However, a professional intelligence agency would be expected to produce a convincing fabrication that would withstand at least superficial analysis, especially if the forgery was generated by a “Member State” with its own nuclear weapons expertise.

Clearly, today’s IAEA is not the same organization that stood up to falsehoods used in 2002-2003 by the United States and Great Britain to justify invading Iraq.

As former CIA analyst Ray McGovern wrote on Feb. 21, 2010, the new IAEA chief, Japanese diplomat Yukiya Amano, had “huge shoes to fill when he took over from the widely respected Mohamed ElBaradei, [who] had the courage to call a spade a spade and, when necessary, a forgery a forgery, like the documents alleging that Iraq had sought yellowcake uranium in Niger.”

Citing the contrast between ElBaradei’s expertise and reputation and that of the less known Amano, McGovern added, “lacking gravitas, one bends more easily. It is a fair assumption that Amano will prove more malleable than his predecessor, and surely more naive.”

Now, it appears that Amano’s IAEA has accepted intelligence information from Israel and other enemies of Iran in preparing a report that is adding fuel to the fire for a possible military confrontation with Iran.

Spinning the Details

Major U.S. news outlets, like the Times and the Post, also have shorn off some of the nuances that remained in the IAEA’s report, which distinguished its more authoritative analysis regarding Iran’s pre-2003 nuclear experiments from a sketchier understanding of the post-2003 period when U.S. intelligence agencies concluded that the work had stopped.

The newspapers tended to merge the two periods, relying on interpretations from “experts” like former weapons inspector David Albright, who was the principal source for a front-page Washington Post news article on Monday about the IAEA’s impending report and who was famously wrong about Iraq’s WMD in 2002-2003.

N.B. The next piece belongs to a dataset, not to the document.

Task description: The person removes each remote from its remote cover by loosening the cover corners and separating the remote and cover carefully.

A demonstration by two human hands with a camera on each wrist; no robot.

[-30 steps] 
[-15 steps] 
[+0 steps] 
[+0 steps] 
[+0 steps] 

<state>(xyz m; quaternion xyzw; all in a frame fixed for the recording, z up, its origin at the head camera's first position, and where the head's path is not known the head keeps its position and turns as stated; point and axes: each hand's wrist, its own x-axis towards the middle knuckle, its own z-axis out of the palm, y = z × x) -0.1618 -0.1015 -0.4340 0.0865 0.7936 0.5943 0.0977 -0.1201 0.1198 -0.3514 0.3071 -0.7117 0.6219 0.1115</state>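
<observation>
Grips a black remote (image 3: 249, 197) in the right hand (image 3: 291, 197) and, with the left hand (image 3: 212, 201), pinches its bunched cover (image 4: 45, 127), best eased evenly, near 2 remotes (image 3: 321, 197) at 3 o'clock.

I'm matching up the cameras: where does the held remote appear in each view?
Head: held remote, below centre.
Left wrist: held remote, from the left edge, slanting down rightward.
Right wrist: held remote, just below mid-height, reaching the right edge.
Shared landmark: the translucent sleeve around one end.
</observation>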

“The [Iranian nuclear bomb] program never really stopped,” Albright, president of the Washington-based Institute for Science and International Security, said, according to the Post. “After 2003, money [in Iran] was made available for research in areas that sure look like nuclear weapons work but were hidden within civilian institutions.”

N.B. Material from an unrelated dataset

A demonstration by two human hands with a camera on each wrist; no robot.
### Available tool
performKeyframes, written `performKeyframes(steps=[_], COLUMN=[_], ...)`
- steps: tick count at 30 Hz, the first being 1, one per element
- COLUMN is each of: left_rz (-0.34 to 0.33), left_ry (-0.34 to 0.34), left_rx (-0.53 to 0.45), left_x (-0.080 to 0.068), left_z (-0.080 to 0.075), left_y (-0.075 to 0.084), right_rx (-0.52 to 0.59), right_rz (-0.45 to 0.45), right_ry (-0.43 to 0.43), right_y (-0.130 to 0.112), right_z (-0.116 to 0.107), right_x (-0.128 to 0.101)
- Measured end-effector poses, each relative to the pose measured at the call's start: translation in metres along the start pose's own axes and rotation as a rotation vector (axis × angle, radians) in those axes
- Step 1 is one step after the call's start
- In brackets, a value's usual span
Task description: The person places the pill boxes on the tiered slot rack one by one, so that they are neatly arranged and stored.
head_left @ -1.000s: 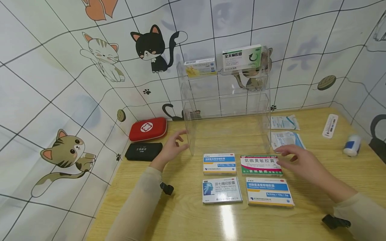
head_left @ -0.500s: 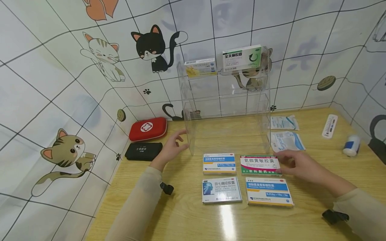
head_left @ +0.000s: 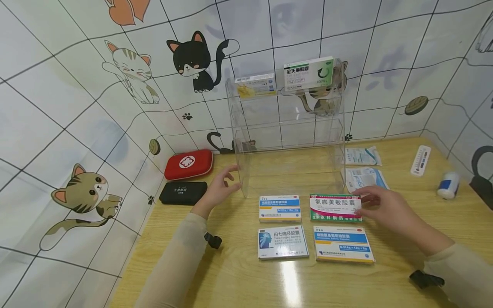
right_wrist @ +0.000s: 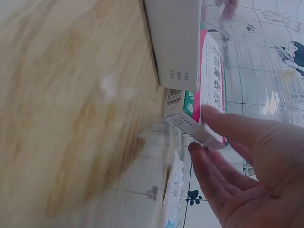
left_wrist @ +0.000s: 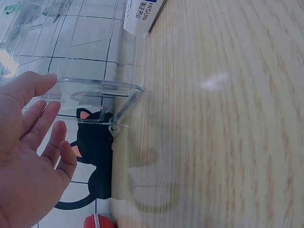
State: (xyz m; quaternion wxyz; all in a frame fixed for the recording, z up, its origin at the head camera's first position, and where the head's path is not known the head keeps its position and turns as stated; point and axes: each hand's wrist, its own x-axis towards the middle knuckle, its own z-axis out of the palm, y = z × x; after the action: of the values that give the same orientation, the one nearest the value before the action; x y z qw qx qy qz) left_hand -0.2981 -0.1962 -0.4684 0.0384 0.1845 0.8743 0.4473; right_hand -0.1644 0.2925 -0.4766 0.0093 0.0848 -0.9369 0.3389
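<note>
Left hand (head_left: 218, 191) open at ten o'clock, fingers straight and spread; right hand (head_left: 385, 207) at three o'clock, fingertips (right_wrist: 209, 114) pinching, both forearms sleeved.

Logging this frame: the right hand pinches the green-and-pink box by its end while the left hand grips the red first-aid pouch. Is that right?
Not quite. The left hand holds nothing: its open fingers are at the clear rack, its front left corner, as the head and left wrist views show. The red pouch lies apart by the wall. The right hand does pinch the green-and-pink box by its end.

Glossy cardboard box (head_left: 335, 208); clear plastic rack (head_left: 286, 128); wood-grain table (head_left: 404, 265).
</note>
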Motion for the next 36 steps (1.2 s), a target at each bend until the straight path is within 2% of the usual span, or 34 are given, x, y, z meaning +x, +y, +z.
performKeyframes(steps=[3, 8, 10, 15, 19, 25, 36], left_rz=[0.003, 0.006, 0.008, 0.015, 0.015, -0.001, -0.017], left_ry=[0.003, 0.008, 0.01, 0.006, 0.002, -0.006, -0.006], left_rx=[-0.007, 0.0, 0.001, -0.006, -0.008, 0.004, 0.028], left_x=[-0.001, -0.002, -0.002, -0.003, -0.001, 0.0, 0.002], left_z=[0.0, 0.0, 0.0, 0.0, -0.001, -0.001, -0.001], left_y=[-0.001, -0.002, -0.002, -0.002, -0.004, -0.003, 0.0], right_rx=[0.007, 0.027, 0.04, 0.035, 0.052, 0.138, 0.243], right_rz=[0.013, -0.062, -0.102, -0.134, -0.156, -0.201, -0.265], right_ry=[0.04, 0.162, 0.221, 0.327, 0.377, 0.454, 0.559], right_y=[-0.003, -0.014, -0.022, -0.05, -0.079, -0.12, -0.174], right_z=[-0.005, -0.015, -0.019, -0.029, -0.039, -0.052, -0.063], right_x=[-0.002, 0.002, 0.006, 0.026, 0.053, 0.105, 0.194])
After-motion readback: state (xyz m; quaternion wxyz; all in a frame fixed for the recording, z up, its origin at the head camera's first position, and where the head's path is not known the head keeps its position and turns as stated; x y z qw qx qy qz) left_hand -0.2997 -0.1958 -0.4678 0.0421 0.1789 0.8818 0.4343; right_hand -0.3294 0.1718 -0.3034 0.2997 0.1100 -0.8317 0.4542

The IAEA was more circumspect in its conclusions, although it is a truism that academic research on a wide variety of topics can, theoretically at least, be applied to building a nuclear bomb. Which is apparently one of the reasons why assassins have targeted Iranian physicists for murder in recent years.

In its Thursday editorial, the Post raised no objection to that strategy of killing Iranian scientists except to indicate that it didn’t go far enough. The Post’s neocon editors wrote:

“The Obama administration and other Western governments must recognize that the sanctions [on Iran] that have so far been put in place, and covert operations aimed at sabotaging Iranian centrifuges and killing scientists, have not succeeded in changing the regime’s intentions or stopping its work.”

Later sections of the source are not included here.